Carlinhos (nome fictício) sempre voltava à escola depois de ter se formado numa unidade estadual em Itaboraí. No entanto, o motivo não era nada nobre: ele vendia drogas para jovens dentro de sala de aula. Os professores praticamente não podiam fazer nada, apenas apelar pela boa vontade do jovem. Ligado ao tráfico local, todos tinham medo de repreendê-lo. A situação acabou de forma trágica: o menino foi morto assassinado por um bando rival que tomou o controle de drogas na região e proibiu o comércio dentro do colégio. Como este, há cerca de cem unidades da rede estadual de Educação que estão em áreas de risco. Isso significa uma a cada 12 unidades do Rio.
— Uma vez ele disse para outro estudante: “ó, sua parada tá lá embaixo”. E completou para a professora: “não bota falta para ele, não” — contou um educador do local, que rebateu: — Ela disse: “Você está maluco? Dentro da sala, não”. Sempre num tom conciliador, sem enfrentar, porque todo mundo tinha medo.
A entrada do tráfico de drogas nas escolas e os tiroteios no entorno de unidades são desafios que a nova gestão do estado terá que enfrentar. O novo secretário estadual de Educação, Pedro Fernandes, chegou a afirmar que pensava em tirar escolas de áreas de risco. No entanto, depois afirmou que se tratava apenas de uma unidade específica. Segundo ele, não haverá a retirada de unidades de suas regiões de origem. “ A mudança não será geográfica, e sim de infraestrutura, quando necessária, e será avaliada com a comunidade escolar”, informou, em nota.
A coordenadora geral do Sindicato estadual de Profissionais da Educação (Sepe), Izabel Costa, afirmou que a retirada de escolas nessas áreas seria um paliativo e não resolvem o problema.
— Seria apenas um paliativo. Tira o prédio, mas o deslocamento continua prejudicado. Quando tem tiros na comunidade, o menino não pode ir do mesmo jeito para a escola, o que aumentaria o número de faltas — aponta.
Enquanto isso, os professores, apavorados, vão abandonando essas unidades. Nelson Moreira, de 53 anos, era apaixonado pelos alunos do Ciep Palhaço Carequinha, em Campo Novo, em São Gonçalo. Lá ele montou um laboratório de Química, disciplina que leciona, com recursos próprios e montou um grupo de teatro científico — a última peça que montou foi sobre Antoine Lavoisier, importante químico do século 19. Mas todo o seu trabalho foi ferido de morte: em 2014, a violência chegou a níveis insuperáveis e ele abandonou. Literalmente. Sem conseguir a transferência, deixou o emprego.
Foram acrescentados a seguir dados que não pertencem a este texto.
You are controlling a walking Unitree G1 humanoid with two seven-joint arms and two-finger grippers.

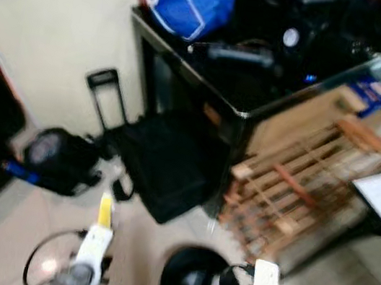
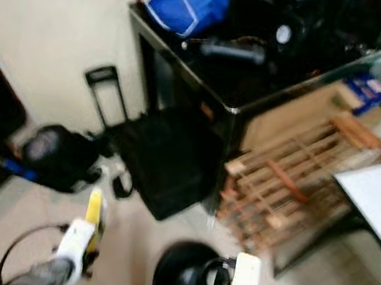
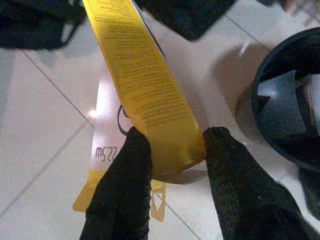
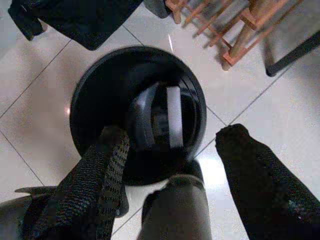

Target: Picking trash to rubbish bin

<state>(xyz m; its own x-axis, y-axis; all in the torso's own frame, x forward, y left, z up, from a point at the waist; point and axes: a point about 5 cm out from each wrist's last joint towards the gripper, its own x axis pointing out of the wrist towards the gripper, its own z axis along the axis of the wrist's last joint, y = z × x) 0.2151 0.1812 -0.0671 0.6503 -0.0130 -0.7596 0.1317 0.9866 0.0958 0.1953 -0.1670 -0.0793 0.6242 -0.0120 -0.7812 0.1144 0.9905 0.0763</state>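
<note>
Nearest, the left hand [image 3: 170,160] pinches a yellow printed package [image 3: 145,90] between its two black fingers above the tiled floor [image 1: 150,253], while the right hand [image 4: 172,145] hangs spread wide, holding nothing, right over the round black rubbish bin [image 4: 100,100] at about 5 o'clock of the left one. Beyond, at 11 o'clock, lie a black bag [image 1: 63,158] and a flat black case [image 1: 165,160], with a wooden slatted rack [image 1: 301,183] at 2 o'clock. Farthest, at 12 o'clock, a dark glossy surface [image 1: 248,101] carries a blue bag [image 1: 192,0].
</note>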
— Os colegas estavam saindo e a gente combinou de acabar o ano. Mas não me deram a transferência. Eu, então, não voltei mais e desde 2014 tentou voltar, mas o processo não anda — reclama o professor, que agora só atua na rede privada: — A minha intenção nunca foi abandonar. A minha formação é toda em universidade de graça. Dar aulas na rede pública é uma forma de retribuir a minha formação. Eu gostava muito de fazer, de ajudar essas crianças. Quero ainda fazer, mas num lugar onde eu possa realizar.
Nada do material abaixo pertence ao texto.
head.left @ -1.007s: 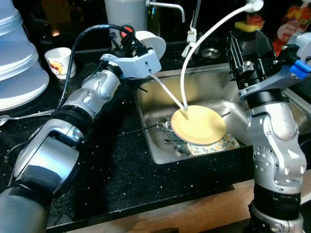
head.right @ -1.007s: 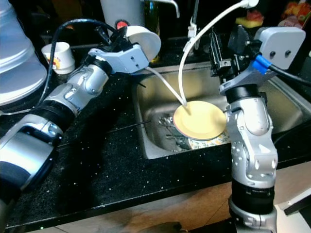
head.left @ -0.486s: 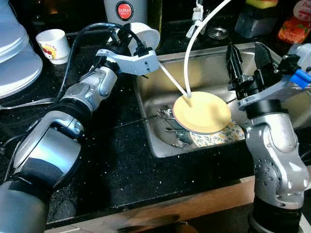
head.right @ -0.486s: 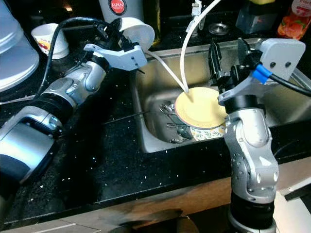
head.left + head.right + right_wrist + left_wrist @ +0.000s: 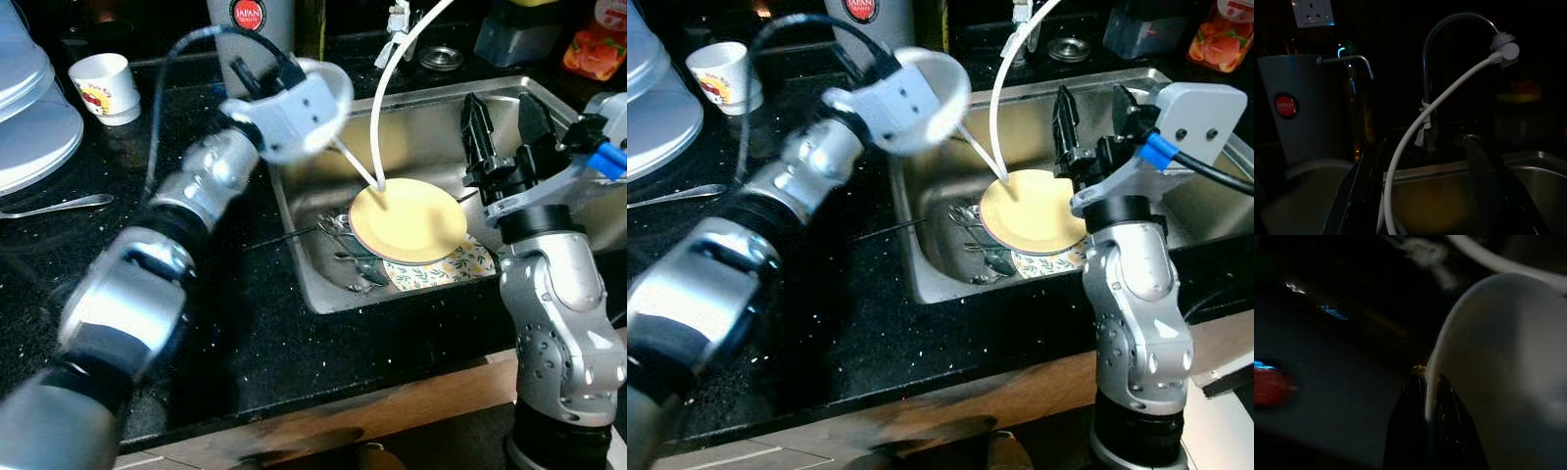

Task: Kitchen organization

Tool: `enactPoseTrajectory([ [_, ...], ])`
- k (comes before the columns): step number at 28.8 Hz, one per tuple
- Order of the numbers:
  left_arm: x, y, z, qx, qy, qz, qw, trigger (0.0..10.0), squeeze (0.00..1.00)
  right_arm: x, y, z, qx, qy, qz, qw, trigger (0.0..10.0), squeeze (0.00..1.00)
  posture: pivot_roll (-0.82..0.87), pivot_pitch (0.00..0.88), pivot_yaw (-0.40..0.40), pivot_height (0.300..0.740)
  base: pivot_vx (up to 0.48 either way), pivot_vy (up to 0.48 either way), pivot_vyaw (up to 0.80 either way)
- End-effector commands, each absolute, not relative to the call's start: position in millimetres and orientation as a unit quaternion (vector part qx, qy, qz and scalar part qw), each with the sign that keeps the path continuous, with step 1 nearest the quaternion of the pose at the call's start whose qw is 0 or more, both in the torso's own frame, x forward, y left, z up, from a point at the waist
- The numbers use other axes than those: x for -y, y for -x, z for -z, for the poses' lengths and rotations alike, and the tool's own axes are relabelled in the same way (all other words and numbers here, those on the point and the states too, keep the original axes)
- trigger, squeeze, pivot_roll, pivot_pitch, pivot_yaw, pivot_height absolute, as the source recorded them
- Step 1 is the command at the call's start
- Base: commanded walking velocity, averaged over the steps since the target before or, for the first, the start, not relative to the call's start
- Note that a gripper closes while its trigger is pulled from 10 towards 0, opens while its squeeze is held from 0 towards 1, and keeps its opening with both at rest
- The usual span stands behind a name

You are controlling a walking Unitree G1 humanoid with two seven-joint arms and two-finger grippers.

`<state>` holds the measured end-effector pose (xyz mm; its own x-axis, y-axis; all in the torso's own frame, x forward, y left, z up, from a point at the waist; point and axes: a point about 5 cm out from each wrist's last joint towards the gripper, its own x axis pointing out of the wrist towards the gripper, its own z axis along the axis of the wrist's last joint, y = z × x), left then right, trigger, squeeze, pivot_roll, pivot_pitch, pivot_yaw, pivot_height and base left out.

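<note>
Black speckled countertop (image 5: 245, 323) surrounds a steel sink (image 5: 294, 211), with a small printed cup (image 5: 101, 86) standing at the far left, well apart from either gripper. Left gripper (image 5: 1426, 382): its two fingers are clenched on the rim of a white bowl (image 5: 939, 93), one finger inside the wall and one outside, as the left wrist view shows; the bowl hangs tipped on its side beyond the fingertips, above the sink's left edge. A rim pinch of this kind probably serves to carry the bowl clear of the counter clutter. A white hose (image 5: 392, 73) curves down from the tap, its end resting on a yellow plate (image 5: 407, 220) between the two grippers. This plate lies tilted on a patterned plate (image 5: 460, 266) and on cutlery (image 5: 338, 250), a stack likely awaiting sorting. Right gripper (image 5: 502, 122): fingers spread apart and holding nothing, raised upright above the right part of the basin, just beyond the yellow plate's edge. Held so, it appears ready to descend on the dishes.
</note>
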<state>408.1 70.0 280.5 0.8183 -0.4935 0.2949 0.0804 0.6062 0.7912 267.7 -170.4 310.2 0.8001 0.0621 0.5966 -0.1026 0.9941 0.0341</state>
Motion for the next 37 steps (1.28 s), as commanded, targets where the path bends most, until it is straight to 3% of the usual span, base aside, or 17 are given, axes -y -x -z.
enactPoseTrajectory([
  [1, -65.3, -404.8, -288.9, 0.268, -0.382, 0.187, 0.865, 10.0, 0.0, 168.9, -267.8, -312.4, 0.316, -0.032, -0.051, 0.947, 10.0, 0.0, -0.04, 0.171, 0.04, 0.74, 0.0, 0.0, 0.0],
  [3, -45.3, -389.7, -310.0, 0.317, -0.284, 0.256, 0.868, 10.0, 0.0, 166.7, -271.9, -315.8, 0.322, -0.03, -0.059, 0.944, 10.0, 0.0, -0.03, 0.133, 0.028, 0.74, 0.0, 0.0, 0.0],
  [5, -43.8, -380.3, -333.5, 0.355, -0.223, 0.275, 0.865, 10.0, 0.0, 166.1, -274.5, -318.4, 0.327, -0.028, -0.064, 0.943, 10.0, 0.0, -0.03, 0.121, 0.026, 0.74, 0.0, 0.0, 0.0],
  [11, -85.6, -375.0, -376.8, 0.414, -0.228, 0.233, 0.85, 10.0, 0.0, 165.6, -279.6, -322.5, 0.335, -0.025, -0.072, 0.939, 10.0, 0.0, -0.01, 0.08, 0.013, 0.74, 0.0, 0.0, 0.0],
  [13, -109.4, -373.4, -385.5, 0.408, -0.241, 0.234, 0.849, 10.0, 0.0, 164.6, -281.4, -322.7, 0.336, -0.025, -0.076, 0.939, 10.0, 0.0, 0.0, 0.069, 0.008, 0.74, 0.0, 0.0, 0.0],
  [15, -114.9, -373.0, -386.6, 0.403, -0.244, 0.239, 0.849, 10.0, 0.0, 164.6, -282.3, -322.6, 0.336, -0.025, -0.076, 0.939, 10.0, 0.0, 0.0, 0.067, 0.008, 0.74, 0.0, 0.0, 0.0],
  [19, -138.4, -362.7, -374.8, 0.356, -0.302, 0.312, 0.827, 10.0, 0.0, 163.3, -284.1, -322.4, 0.336, -0.027, -0.082, 0.938, 10.0, 0.0, 0.02, 0.062, 0.002, 0.74, 0.0, 0.0, 0.0],
  [23, -176.5, -338.9, -350.0, 0.249, -0.339, 0.421, 0.804, 10.0, 0.0, 161.8, -287.7, -320.5, 0.334, -0.029, -0.09, 0.938, 10.0, 0.0, 0.04, 0.059, -0.008, 0.74, 0.0, 0.0, 0.0],
  [30, -214.6, -319.0, -344.8, 0.162, -0.306, 0.495, 0.797, 10.0, 0.0, 159.1, -291.0, -318.7, 0.334, -0.032, -0.097, 0.937, 10.0, 0.0, 0.06, 0.058, -0.009, 0.74, 0.0, 0.0, 0.0],
  [37, -238.1, -302.4, -336.2, 0.067, -0.351, 0.531, 0.768, 10.0, 0.0, 159.7, -292.6, -317.7, 0.335, -0.034, -0.097, 0.937, 10.0, 0.0, 0.06, 0.059, -0.006, 0.74, 0.0, 0.0, 0.0],
])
Nelson lembra que não via armas quando chegou à escola, em 2009. Com o tempo, viu chegar as pistolas e depois os fuzis. Uma diretora foi ameaçada de morte, acusada de ajudar a polícia. Um professor foi confundido com PM e teve um fuzil apontado para o rosto.
— Eu ia tremendo, em pânico, para a escola — lembra, indignado: — Para chegar de manhã, eu passava pela barreira do tráfico. Eles falavam: “o professor é família CV”. Agora você vê: eu era família CV.
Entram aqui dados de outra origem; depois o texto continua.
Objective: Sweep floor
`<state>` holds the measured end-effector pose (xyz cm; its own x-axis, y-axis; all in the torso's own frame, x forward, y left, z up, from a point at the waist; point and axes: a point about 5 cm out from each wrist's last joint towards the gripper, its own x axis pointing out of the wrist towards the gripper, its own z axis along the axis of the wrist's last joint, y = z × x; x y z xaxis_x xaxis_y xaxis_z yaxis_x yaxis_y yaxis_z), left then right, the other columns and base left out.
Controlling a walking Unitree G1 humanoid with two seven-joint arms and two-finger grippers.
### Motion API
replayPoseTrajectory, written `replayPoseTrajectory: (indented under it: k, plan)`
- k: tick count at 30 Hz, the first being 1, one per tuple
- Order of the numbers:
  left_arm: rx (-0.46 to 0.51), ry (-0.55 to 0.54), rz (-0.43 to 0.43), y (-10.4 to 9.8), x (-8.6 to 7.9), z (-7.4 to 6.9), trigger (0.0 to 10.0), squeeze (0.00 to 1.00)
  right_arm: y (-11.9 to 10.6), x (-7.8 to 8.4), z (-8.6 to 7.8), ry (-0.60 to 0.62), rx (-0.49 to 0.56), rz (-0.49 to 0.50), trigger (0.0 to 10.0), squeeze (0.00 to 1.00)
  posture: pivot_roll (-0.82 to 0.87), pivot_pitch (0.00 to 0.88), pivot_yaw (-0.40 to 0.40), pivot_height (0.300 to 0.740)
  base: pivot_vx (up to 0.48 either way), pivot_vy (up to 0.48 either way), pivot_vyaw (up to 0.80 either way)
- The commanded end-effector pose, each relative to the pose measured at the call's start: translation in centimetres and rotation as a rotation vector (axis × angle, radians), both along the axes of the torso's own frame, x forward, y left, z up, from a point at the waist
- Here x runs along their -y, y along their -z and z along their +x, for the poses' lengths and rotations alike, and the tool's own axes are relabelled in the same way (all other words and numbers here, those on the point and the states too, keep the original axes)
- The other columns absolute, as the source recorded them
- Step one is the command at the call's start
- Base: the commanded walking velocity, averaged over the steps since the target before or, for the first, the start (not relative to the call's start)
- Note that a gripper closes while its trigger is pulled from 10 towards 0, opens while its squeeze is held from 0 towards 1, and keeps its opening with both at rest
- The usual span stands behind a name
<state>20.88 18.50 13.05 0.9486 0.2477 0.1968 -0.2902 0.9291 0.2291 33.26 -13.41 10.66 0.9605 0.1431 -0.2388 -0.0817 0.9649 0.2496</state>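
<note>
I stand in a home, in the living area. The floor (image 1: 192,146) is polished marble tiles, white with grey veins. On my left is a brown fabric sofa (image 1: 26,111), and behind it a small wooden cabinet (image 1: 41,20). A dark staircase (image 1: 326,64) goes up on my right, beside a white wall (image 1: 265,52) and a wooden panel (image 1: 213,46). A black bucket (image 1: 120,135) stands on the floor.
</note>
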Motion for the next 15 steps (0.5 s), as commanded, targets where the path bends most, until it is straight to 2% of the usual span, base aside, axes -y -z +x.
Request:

Cláudia Costin, ex-secretária municipal de Educação do Rio de Janeiro, na qual criou um projeto que conseguiu diminuir a defasagem de aprendizagem de escolas em áreas de risco, defende pagar melhor os professores que dão aulas nestes espaços para manter os melhores profissionais.
— É preciso dar mais para escolas que precisam mais. Outros estados do país, como o Maranhão, estão colocando as melhores escolas justamente nestas áreas — avalia a especialista.
Já Maria do Pilar, ex-secretária de Educação Básica do Ministério da Educação, afirmou que o estado não pode criar mais dificuldades ao estudante, como aumentar a distância que o aluno deve percorrer até a escola.
— A comunidade deve se aproximar da escola. Tem um provérbio africano que diz: “É preciso todo uma aldeia para educar a criança”. Não é separando a criança da comunidade que vai ajudar. O problema é a extrema violência e as condições precárias de trabalho dos professores — avalia.